Efficacy and safety of stress ulcer prophylaxis in critically ill patients: a network meta-analysis of randomized trials
Waleed Alhazzani, et al. Intensive Care Med 2018.
Contributor: Charles Vasquez

Brief Summary

Synopsis: Critical illness predisposes patients to secondary gastrointestinal bleeding (GIB) via a number of mechanisms, including splanchnic hypoperfusion, shock/low cardiac output, reperfusion injury and a pro-inflammatory state. The incidence of clinically significant bleeding which results in hypotension, hemoglobin drop by >2g/dl, requires a blood transfusion or invasive procedure occurs in 1.5-3.5% ICU patients and results in an increased ICU length-of-stay and mortality. Several large, multi-center studies have identified important risk factors for secondary GIB, including invasive mechanical ventilation >48 hr, coagulopathy, >3 co-existing diseases, liver disease and high organ-failure score. The first-choice medication for prophylaxis is not clearly defined. In this meta-analysis of 57 trials (N=7293 patients) comparing the efficacy of proton-pump inhibitors (PPI), histamine-2 receptor antagonists (H2RA) and sulcrafate, PPIs were more effective than H2RAs (OR 0.38; 95% CI 0.2-.073), sulcrafate (OR 0.30; 95% CI 0.13-0.69) and placebo (OR 0.24; 95% CI 0.10-0.60). Notably, PPI were associated with an increased risk of nosocomial pneumonia compared to H2RA (OR 1.27; 95% CI 0.96-1.68) and placebo (OR 1.52; 95% CI 0.95-2.42) but neither were statistically significant. This effect estimate is similar to a previously published cohort study of 35,312 mechanically ventilated patients that showed an increased risk of pneumonia in those receiving PPIs (OR 1.2; 95% CI 1.03-1.41).

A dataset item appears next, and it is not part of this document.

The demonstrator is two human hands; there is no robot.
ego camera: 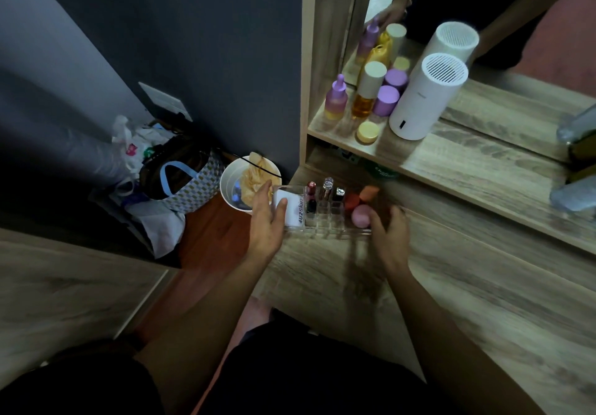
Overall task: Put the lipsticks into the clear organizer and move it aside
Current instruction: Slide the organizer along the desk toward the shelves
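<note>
The clear organizer (325,218) sits at the left end of the wooden vanity top (451,285). Lipsticks stand in its slots: a red one (311,189), a clear-capped one (328,186), a dark one (338,195) and another dark red one (311,205). A white box (292,210) fills its left compartment; pink (360,215) and orange sponges (367,193) lie in its right end. My left hand (267,218) grips the organizer's left end, thumb on the box. My right hand (388,231) holds the right end, blurred.
A raised shelf (467,156) carries purple and amber bottles (362,102), a yellow jar (367,132) and a white cylinder device (419,98) before a mirror. Left of the vanity, on the floor, stand a white bin (232,189) and a patterned bag (193,185).
</note>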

Clinical bottom line: PPI should be used preferentially, in lieu of H2RA or sulcrafate, due to increased efficacy as prophylaxis for GIB in critically ill patients. Given the probable increased the risk of nosocomial pneumonia, PPI prophylaxis should be done judiciously and limited to those patients at highest risk, including those receiving invasive mechanical ventilation >48 hr, coagulopathy, liver disease and high organ-failure scores.